Print, in exact form, the lines below from the one containing "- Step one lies" through the one containing "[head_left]", and omit all others.

*** Opening of Exercise data ***

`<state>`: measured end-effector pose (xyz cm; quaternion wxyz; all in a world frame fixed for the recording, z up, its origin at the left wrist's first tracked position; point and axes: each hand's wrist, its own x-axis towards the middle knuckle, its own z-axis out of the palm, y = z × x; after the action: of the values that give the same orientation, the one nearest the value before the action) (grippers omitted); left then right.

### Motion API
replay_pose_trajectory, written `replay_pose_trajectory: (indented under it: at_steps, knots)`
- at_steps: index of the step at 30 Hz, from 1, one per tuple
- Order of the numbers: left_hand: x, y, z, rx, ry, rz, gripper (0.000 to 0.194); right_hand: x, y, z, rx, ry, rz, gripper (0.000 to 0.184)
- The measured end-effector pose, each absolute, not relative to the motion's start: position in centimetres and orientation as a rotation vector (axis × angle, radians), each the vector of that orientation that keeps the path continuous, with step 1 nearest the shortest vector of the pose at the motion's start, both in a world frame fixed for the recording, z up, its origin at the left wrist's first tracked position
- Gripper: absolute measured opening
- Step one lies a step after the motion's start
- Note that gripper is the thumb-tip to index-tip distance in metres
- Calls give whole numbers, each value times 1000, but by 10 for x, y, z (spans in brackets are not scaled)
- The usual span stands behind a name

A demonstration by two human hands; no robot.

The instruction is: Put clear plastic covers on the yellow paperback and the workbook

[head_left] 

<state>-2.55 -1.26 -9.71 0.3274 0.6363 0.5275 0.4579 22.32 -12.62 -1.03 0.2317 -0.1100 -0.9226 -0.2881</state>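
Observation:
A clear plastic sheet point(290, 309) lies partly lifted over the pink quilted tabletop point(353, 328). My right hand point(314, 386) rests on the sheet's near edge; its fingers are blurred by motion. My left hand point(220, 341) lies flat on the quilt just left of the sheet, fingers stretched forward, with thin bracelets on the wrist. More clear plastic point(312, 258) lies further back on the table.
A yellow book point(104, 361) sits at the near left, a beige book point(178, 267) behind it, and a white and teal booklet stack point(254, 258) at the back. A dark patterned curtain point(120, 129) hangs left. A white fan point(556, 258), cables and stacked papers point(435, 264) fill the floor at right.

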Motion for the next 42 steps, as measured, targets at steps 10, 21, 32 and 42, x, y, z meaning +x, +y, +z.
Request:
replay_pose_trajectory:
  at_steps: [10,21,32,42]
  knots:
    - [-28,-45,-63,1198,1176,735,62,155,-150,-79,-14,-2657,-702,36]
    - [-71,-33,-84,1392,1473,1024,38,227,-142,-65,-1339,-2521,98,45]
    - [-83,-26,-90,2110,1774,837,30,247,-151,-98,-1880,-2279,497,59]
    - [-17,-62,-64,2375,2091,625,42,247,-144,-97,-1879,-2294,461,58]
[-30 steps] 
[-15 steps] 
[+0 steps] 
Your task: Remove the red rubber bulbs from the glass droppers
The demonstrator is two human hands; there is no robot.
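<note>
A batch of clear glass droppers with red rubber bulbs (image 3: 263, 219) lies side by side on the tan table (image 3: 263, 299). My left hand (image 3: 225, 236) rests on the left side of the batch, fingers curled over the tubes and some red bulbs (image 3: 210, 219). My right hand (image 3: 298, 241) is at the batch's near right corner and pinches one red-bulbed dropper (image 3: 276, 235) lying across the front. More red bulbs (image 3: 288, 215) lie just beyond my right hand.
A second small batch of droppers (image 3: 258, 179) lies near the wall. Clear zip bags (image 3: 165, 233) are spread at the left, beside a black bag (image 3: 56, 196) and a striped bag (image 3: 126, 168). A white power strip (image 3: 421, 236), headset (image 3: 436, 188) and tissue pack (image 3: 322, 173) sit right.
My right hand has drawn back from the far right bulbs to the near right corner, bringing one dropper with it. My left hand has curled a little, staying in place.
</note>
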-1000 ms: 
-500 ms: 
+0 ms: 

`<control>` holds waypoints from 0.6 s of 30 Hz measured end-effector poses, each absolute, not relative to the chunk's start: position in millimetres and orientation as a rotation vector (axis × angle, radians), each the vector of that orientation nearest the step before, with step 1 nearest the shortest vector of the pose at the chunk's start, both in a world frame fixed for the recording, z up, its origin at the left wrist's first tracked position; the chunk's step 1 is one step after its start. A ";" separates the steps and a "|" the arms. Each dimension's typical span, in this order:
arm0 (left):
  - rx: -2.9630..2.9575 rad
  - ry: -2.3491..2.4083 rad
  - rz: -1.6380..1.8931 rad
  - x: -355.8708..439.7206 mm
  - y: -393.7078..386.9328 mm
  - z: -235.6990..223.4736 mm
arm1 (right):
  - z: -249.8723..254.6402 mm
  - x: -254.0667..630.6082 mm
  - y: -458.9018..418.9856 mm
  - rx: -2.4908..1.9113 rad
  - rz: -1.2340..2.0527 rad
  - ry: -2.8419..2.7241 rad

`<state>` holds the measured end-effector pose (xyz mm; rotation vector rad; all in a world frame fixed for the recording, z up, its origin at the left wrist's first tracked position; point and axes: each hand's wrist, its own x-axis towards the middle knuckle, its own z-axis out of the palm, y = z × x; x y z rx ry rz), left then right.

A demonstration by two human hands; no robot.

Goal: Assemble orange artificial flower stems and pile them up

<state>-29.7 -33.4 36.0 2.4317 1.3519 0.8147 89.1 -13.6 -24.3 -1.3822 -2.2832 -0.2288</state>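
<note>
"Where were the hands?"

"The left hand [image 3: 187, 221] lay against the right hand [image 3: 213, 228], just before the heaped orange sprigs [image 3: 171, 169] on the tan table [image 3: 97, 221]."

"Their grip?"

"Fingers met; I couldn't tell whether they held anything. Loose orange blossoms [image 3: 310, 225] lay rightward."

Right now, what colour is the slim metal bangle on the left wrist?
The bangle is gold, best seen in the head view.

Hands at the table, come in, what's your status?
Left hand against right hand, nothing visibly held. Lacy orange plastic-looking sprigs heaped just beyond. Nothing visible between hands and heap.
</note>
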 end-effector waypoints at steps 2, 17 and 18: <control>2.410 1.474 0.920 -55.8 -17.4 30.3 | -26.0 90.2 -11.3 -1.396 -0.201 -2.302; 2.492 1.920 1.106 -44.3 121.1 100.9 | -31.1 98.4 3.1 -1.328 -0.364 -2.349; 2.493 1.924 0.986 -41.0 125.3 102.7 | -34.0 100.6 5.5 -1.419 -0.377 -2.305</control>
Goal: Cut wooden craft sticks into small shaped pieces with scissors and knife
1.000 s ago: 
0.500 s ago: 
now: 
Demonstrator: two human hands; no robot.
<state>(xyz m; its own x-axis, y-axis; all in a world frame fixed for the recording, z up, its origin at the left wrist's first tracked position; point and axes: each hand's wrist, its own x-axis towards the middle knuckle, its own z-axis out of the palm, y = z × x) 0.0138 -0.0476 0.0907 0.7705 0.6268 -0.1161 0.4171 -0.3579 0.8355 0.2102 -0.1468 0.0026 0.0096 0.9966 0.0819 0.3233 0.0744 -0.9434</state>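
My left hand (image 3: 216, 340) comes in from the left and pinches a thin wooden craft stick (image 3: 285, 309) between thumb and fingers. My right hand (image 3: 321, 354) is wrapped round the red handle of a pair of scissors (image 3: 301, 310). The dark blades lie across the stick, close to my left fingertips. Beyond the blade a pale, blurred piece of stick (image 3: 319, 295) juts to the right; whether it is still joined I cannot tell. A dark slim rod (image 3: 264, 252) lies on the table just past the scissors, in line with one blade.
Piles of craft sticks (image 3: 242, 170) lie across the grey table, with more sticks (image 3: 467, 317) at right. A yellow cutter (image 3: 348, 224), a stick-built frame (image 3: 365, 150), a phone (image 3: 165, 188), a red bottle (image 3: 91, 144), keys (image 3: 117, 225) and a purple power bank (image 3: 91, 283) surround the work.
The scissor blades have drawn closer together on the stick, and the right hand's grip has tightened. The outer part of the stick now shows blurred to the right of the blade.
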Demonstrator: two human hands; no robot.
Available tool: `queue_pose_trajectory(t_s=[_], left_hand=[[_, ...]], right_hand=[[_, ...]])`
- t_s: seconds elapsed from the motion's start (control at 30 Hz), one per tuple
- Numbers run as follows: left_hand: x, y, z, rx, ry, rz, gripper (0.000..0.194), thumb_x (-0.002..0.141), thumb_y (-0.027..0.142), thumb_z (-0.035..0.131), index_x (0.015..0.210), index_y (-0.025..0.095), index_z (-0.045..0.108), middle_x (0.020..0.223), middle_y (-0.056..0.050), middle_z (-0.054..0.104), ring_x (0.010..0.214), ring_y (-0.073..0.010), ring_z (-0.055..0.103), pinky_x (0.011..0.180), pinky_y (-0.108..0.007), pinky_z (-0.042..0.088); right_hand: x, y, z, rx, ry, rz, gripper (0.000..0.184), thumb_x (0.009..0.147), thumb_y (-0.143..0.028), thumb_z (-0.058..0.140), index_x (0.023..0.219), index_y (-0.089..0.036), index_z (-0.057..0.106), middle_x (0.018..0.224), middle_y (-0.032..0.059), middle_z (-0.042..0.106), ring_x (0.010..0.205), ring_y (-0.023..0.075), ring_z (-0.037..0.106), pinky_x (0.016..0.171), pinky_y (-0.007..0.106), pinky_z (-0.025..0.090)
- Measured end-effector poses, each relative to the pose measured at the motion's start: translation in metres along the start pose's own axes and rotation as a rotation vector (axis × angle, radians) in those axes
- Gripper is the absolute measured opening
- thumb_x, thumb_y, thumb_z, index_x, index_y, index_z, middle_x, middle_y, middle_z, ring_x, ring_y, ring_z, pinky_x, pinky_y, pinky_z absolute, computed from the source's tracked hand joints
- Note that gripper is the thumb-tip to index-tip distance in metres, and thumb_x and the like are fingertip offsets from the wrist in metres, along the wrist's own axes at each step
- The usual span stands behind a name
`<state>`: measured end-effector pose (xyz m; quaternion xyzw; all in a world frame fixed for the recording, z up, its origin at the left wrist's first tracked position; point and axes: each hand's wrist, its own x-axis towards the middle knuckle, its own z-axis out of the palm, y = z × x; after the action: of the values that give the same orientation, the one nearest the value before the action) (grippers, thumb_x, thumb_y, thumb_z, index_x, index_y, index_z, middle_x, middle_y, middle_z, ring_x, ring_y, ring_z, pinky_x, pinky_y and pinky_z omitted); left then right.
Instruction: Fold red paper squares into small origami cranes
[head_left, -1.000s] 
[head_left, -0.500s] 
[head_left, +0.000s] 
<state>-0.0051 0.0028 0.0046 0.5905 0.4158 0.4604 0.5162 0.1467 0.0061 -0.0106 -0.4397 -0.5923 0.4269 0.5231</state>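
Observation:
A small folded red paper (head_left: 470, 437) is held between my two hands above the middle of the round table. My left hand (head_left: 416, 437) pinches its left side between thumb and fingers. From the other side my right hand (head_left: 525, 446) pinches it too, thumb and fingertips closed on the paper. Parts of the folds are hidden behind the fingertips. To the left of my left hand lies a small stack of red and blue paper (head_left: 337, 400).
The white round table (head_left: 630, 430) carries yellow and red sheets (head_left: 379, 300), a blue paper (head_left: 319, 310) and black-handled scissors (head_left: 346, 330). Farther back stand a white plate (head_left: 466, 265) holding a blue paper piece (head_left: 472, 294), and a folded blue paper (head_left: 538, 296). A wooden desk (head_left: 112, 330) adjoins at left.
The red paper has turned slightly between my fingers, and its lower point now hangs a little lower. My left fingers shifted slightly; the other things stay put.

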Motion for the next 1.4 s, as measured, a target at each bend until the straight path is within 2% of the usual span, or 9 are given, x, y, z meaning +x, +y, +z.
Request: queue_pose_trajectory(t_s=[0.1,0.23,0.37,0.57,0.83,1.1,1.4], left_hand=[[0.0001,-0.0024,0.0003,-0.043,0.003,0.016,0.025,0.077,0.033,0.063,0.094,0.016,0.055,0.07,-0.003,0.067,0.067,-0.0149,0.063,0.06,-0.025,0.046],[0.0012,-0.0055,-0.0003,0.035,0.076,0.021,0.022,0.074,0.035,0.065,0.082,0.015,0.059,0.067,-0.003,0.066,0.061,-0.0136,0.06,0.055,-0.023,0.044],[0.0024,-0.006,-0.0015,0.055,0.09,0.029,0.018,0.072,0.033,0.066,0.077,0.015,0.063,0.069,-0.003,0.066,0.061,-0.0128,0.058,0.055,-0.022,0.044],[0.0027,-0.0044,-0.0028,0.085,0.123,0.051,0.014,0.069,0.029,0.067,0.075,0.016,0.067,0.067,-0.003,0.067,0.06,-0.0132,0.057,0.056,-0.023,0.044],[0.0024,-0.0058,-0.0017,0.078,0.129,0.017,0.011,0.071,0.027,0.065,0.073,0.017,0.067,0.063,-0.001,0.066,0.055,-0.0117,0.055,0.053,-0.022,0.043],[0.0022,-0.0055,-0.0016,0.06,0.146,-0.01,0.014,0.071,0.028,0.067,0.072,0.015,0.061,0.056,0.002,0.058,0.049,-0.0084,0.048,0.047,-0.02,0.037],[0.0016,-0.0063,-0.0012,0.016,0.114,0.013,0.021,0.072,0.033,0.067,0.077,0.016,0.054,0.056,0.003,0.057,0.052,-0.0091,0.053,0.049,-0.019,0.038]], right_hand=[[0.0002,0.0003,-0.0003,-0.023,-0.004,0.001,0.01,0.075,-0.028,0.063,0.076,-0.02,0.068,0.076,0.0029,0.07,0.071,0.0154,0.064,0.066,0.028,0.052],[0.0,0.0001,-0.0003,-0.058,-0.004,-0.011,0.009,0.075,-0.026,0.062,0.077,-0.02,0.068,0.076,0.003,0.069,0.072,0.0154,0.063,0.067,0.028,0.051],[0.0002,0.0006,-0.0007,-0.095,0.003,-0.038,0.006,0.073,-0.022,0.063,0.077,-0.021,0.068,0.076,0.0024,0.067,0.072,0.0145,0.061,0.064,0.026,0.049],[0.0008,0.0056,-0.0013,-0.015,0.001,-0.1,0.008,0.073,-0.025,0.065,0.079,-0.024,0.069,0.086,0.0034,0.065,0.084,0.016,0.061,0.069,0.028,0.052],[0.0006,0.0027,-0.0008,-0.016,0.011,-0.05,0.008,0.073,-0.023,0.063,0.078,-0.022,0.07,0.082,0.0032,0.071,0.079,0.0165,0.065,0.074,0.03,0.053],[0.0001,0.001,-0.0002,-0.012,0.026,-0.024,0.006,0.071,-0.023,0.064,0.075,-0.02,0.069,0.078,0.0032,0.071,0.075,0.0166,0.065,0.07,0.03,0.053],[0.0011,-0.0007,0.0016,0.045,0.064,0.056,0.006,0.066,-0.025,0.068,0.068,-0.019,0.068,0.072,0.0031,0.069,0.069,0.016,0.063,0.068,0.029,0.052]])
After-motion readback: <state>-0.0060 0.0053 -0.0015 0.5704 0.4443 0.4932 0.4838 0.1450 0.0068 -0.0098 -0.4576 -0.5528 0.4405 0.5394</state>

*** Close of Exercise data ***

Result of this exercise:
- Step one lies a step after the motion's start
- Note that gripper is the thumb-tip to index-tip distance in metres
- Calls give whole numbers, each value times 1000, but by 10 for x, y, z (spans in brackets are not scaled)
- The usual span stands behind a name

A demonstration by two human hands; no robot.

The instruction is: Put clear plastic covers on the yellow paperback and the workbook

[head_left] 

The answer given here is complete.